Colonel Jacob Griffin, a tavern keeper from Dutchess County at Fishkill, was a brazen and unflappable American Patriot. He had helped stir anti-British sentiment in 1775 by using his tavern to draft a formidable petition supporting the Continental Congress and openly maligning the Crown. The document demanded the Colonies’ separation from England and mustered 502 signatures.

In the late spring or early summer of 1775, he joined the Dutchess County (New York State) Militia as a Captain and would be promoted to Colonel before War’s end.   As a successful tavern owner Jacob Griffin rubbed elbows with the Continental Army’s elite – Steuben, Putnam, the Marquis de La Fayette and Washington. But is there more to Griffin’s role in the Revolutionary War?

Taverns were (and still are) places and pipelines for gossip. Jacob Griffin was in the perfect place at the most opportune time to collect military intelligence for Washington and his Continental Army. Britain’s center of operation was mainly New York City. Griffin’s Tavern was located (it burned to the ground in 1995 due to electrical fire) just far enough to the City’s limits to notice anything relevant and just distant enough north of Manhattan to remain out of Britain’s claws.

Although Colonel Benjamin Tallmadge’s famed Culper spies were the bulldogs of the Continental Army’s (and Washington’s) espionage efforts, they could not have been the only ones. American spy rings more than likely existed everywhere during the American Revolution. The geography and terrain of the Thirteen Colonies could never allow this. The U. S.’s vastness was simply much too big to permit the Culpers from viewing every little bit of military intelligence emanating from all arenas.  In Boston and New England, Long Island, NYC and Connecticut, as well as the Southern states of Georgia, the Carolinas and Virginia. Washington needed factually correct data on British forces from all over our country, at all times, for him to strike against his enemies effectively, even on the frontier.

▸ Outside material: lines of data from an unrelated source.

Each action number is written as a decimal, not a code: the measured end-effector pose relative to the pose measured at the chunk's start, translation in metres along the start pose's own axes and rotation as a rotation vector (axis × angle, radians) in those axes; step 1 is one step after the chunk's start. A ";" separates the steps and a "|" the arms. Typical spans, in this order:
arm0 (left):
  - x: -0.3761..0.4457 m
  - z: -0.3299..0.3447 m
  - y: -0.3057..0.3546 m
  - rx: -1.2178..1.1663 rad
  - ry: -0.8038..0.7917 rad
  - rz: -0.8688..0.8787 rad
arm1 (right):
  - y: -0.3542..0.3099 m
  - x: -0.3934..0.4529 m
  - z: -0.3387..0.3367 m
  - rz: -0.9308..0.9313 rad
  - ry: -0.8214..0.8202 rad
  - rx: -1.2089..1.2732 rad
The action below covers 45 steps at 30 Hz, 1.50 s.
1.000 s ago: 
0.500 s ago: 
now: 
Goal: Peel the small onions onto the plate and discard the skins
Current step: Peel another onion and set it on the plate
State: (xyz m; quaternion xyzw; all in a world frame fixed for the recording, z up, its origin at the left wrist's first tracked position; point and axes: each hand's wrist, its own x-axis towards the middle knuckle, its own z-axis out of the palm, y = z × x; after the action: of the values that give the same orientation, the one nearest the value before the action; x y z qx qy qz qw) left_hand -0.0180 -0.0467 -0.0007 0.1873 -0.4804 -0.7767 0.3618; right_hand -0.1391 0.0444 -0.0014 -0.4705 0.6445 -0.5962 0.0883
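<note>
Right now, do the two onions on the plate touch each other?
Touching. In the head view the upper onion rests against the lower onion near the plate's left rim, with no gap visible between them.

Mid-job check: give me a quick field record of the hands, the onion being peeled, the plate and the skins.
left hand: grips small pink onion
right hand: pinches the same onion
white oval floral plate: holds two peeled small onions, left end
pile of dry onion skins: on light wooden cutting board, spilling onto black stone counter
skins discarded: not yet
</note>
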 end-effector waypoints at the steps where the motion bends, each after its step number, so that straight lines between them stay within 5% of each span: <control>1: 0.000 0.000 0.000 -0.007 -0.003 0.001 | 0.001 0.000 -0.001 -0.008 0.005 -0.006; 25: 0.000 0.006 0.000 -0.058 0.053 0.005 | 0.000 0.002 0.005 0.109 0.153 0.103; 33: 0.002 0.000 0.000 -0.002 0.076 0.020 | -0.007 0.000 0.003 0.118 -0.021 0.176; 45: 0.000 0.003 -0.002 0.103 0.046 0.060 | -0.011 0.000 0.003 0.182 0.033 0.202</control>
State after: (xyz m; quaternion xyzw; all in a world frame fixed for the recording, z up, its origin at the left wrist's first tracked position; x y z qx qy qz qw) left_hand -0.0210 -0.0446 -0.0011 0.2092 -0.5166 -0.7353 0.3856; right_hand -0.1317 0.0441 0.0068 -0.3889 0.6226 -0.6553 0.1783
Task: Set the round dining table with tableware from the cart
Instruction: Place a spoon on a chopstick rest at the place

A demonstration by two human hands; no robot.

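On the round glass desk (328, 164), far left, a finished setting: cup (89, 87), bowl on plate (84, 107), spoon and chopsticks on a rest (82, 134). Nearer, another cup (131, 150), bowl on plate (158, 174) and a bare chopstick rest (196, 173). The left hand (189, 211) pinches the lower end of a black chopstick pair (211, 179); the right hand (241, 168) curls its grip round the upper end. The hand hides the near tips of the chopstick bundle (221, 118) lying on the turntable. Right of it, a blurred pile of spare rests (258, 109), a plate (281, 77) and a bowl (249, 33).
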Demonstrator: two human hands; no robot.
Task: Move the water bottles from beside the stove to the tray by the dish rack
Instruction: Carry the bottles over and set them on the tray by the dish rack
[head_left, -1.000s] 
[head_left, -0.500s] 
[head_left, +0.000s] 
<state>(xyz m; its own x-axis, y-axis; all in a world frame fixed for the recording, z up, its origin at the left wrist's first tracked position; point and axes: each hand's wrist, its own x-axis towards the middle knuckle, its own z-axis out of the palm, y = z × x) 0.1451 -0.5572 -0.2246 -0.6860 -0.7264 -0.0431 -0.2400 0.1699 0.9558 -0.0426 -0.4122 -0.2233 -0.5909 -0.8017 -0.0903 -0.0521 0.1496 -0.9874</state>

Griffin would be the perfect bell-ringer for the Continentals. He need not travel far from Hopewell Junction to be effective as an agent. The people would come to him, including Continental soldiers and visiting French. As a middle-aged militiaman he likely would never had gone too far from his home. But while serving drinks to soldiers and merchants (perpetually on the move) Colonel Griffin would have heard everything in vino veritas.

As with John Jay and Nathaniel Sackett (both engaged in spying and with strong connections to Dutchess County), Griffen could easily fished for information valuable to the Continentals. The Colonel was loyal to the Patriot cause and most likely kept his ear to the ground. Besides, looking for Tory agents need not take him from his duties at home as it did Abe Woodhull, Caleb Brewster or fellow tavern keeper Austin Roe. Griffin’s tavern was his home and the dynamics of the tavern made it a singularly good place to acquire intelligence.

The dearth of physical written documentation is damning here, but it is also not conclusive. Historian Alexander Rose once told me, “Secret agents are not in the habit of leaving around incriminating documents.” Nor should they be. Robert Townsend, Abraham Woodhull and Anna Smith Strong were all mum, even beyond death. Their Culper Spy Ring was not discovered until almost two centuries after the fact.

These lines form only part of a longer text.